Restate word for word the lines below that run from the one holding "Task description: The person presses" through the one holding "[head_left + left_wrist", inclusive. Pictures don't belong in the copy.

*Extracted information*.

- - - - - - -

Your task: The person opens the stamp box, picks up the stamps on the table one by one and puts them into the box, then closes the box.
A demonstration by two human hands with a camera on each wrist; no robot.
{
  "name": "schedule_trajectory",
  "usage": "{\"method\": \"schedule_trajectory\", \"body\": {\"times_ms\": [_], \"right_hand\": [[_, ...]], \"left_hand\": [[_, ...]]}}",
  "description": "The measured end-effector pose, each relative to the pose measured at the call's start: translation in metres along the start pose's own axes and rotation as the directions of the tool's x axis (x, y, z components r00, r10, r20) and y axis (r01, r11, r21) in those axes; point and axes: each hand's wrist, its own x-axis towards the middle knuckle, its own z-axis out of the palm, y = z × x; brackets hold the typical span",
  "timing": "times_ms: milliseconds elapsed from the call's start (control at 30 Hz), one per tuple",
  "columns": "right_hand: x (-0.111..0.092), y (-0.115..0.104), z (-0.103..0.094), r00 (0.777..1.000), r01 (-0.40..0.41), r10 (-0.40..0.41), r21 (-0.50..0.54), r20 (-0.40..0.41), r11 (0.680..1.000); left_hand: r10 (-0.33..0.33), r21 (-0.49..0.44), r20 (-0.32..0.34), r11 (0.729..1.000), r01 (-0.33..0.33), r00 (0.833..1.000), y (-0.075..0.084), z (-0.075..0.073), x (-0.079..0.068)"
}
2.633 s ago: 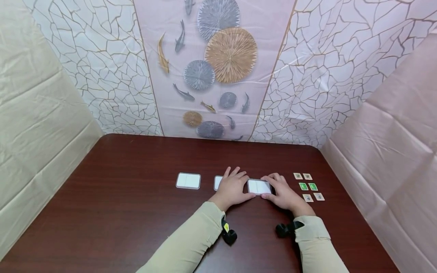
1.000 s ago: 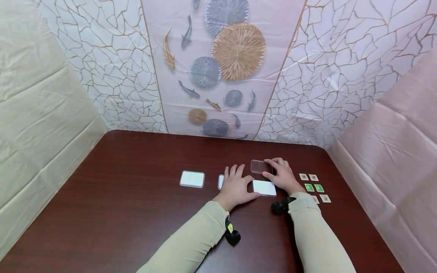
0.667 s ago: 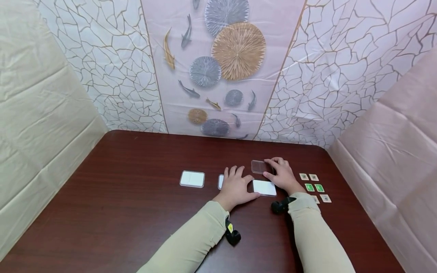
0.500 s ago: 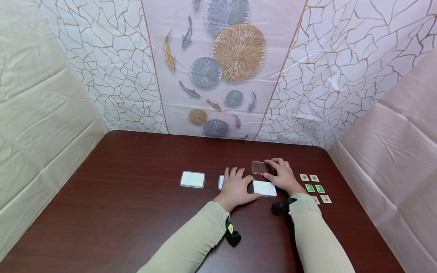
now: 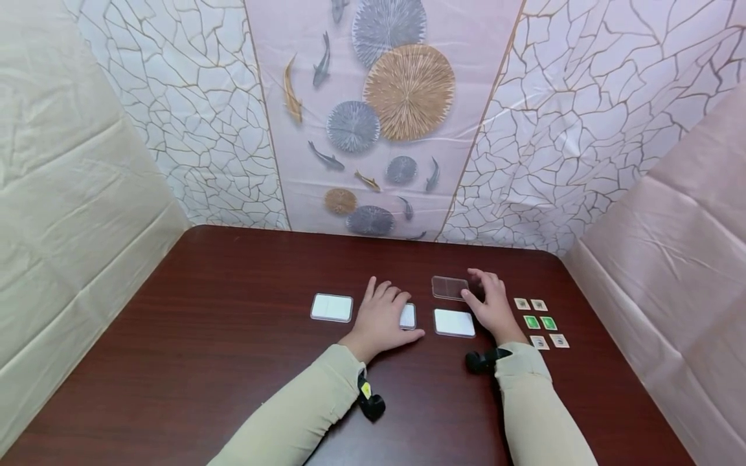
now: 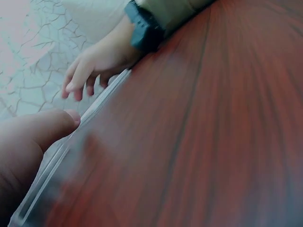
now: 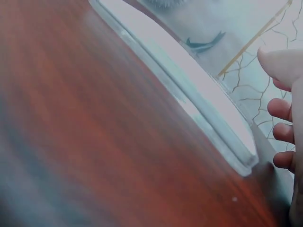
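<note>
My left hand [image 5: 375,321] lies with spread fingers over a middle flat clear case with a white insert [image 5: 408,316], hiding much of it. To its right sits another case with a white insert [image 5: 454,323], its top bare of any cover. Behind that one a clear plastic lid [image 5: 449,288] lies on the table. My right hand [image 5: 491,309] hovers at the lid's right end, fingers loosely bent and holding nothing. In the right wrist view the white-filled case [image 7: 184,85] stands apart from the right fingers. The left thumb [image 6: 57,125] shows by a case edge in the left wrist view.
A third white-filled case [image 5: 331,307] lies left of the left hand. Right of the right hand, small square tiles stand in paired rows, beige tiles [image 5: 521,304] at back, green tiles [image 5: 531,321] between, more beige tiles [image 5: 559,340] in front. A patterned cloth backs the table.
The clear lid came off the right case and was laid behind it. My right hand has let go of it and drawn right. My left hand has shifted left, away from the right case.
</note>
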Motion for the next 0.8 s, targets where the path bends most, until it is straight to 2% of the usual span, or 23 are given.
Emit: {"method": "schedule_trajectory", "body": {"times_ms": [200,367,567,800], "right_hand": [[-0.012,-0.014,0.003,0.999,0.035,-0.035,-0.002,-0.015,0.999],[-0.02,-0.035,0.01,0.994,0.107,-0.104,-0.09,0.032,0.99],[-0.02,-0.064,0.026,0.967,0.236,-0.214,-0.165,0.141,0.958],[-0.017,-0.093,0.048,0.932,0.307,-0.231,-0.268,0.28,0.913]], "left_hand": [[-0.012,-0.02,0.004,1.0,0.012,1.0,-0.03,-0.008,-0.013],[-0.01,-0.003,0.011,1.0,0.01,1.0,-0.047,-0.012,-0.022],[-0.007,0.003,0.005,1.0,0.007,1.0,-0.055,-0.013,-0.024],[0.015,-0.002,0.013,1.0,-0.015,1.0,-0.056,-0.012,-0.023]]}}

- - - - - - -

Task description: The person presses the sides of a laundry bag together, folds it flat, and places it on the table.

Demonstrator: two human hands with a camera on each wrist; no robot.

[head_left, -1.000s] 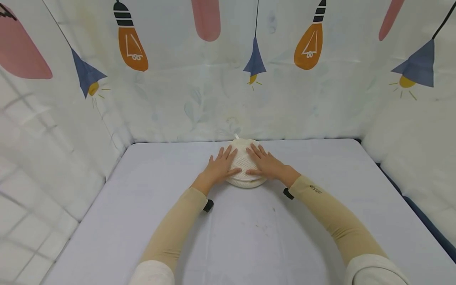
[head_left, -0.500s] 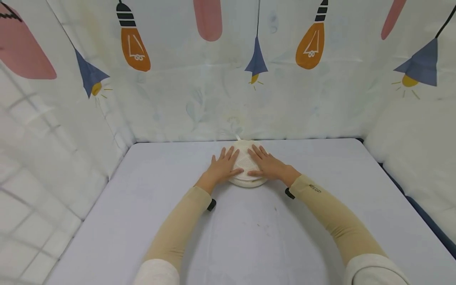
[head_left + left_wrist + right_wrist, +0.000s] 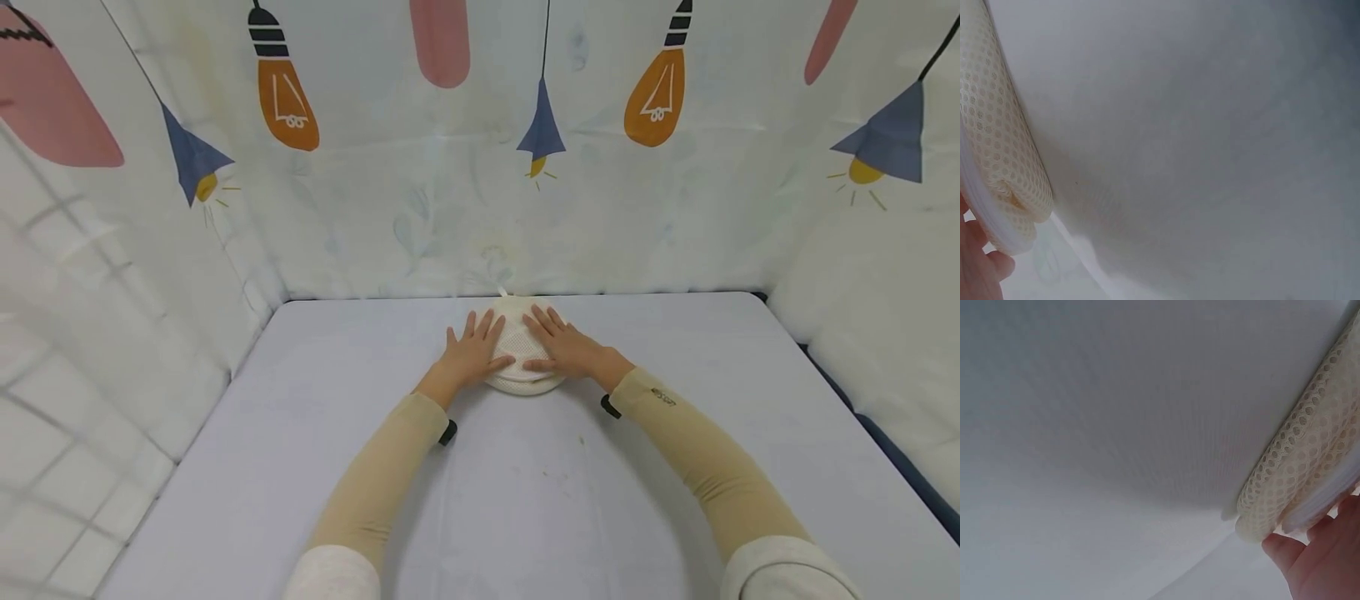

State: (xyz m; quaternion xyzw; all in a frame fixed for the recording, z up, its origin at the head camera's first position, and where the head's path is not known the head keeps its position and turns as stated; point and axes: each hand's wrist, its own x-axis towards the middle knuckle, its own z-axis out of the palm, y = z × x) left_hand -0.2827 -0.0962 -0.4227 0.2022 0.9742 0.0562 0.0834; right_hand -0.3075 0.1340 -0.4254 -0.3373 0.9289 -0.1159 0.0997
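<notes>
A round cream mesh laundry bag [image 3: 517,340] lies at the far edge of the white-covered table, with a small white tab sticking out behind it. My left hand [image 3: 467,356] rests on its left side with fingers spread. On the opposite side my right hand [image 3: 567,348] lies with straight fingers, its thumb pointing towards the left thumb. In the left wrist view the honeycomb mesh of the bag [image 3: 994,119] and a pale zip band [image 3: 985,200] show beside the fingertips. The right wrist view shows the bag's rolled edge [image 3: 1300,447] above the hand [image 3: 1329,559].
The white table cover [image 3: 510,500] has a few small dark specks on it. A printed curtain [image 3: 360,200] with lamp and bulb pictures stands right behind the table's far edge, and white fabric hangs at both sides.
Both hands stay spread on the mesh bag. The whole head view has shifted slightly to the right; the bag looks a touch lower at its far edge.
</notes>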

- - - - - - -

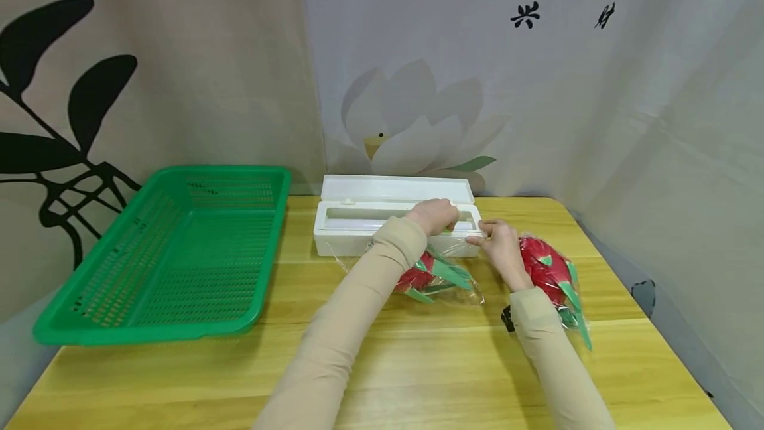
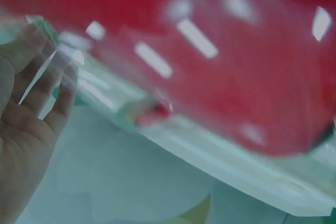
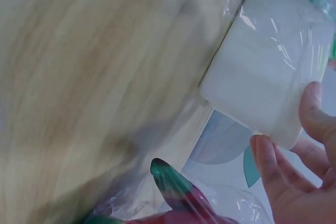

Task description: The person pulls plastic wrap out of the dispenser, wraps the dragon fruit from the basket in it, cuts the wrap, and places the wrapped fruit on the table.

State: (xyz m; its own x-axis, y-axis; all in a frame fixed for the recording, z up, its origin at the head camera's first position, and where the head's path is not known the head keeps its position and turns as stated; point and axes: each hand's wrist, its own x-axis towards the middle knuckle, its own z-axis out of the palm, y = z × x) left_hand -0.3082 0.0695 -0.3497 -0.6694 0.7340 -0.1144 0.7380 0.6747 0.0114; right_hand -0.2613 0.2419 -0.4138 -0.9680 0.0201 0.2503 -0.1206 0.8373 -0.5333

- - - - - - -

*Written solution*.
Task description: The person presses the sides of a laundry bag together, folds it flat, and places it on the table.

Demonstrator: two human hands with a camera on each wrist; no robot.

[head_left, -1.000s] 
[head_left, -0.500s] 
[head_left + left_wrist + right_wrist, +0.000s] 

The required output has been given.